Look for the string "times" in the listing. Copy each line that has it.
##############################
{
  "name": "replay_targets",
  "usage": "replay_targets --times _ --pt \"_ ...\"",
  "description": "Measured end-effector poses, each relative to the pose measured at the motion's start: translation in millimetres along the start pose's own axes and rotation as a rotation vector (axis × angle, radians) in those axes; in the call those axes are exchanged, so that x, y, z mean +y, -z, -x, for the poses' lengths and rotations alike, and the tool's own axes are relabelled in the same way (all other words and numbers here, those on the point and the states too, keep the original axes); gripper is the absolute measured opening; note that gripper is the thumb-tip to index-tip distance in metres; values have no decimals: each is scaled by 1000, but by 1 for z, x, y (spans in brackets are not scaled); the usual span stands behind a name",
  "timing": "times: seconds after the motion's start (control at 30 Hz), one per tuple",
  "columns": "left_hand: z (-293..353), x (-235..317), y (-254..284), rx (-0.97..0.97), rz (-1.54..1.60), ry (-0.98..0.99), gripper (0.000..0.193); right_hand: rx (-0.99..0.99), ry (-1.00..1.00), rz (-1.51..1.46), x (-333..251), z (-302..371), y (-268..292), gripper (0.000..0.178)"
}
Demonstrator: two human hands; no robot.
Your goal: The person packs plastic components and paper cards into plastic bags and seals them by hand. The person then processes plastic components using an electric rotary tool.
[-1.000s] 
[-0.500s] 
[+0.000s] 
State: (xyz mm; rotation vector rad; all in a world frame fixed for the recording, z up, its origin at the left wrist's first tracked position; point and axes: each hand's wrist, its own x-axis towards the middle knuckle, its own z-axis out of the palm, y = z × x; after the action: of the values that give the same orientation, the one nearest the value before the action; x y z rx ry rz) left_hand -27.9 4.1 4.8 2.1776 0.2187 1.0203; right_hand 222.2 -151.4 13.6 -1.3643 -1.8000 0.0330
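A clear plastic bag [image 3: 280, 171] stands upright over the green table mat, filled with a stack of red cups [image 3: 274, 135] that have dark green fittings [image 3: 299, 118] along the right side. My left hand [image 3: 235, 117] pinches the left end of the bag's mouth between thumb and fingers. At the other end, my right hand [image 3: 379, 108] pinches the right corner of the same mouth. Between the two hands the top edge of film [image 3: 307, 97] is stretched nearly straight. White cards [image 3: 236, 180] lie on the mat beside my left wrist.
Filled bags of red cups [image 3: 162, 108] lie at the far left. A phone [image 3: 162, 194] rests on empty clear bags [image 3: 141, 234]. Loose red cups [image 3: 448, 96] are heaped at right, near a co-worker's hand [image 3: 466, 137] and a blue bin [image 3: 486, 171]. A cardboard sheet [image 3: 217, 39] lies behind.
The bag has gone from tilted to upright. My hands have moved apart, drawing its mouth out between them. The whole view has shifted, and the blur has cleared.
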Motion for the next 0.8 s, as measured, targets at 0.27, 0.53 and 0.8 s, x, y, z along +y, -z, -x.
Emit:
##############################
ANSWER FOR THE TASK ▸
  "usage": "replay_targets --times _ --pt \"_ ...\"",
  "timing": "times: seconds after the motion's start (control at 30 Hz), one per tuple",

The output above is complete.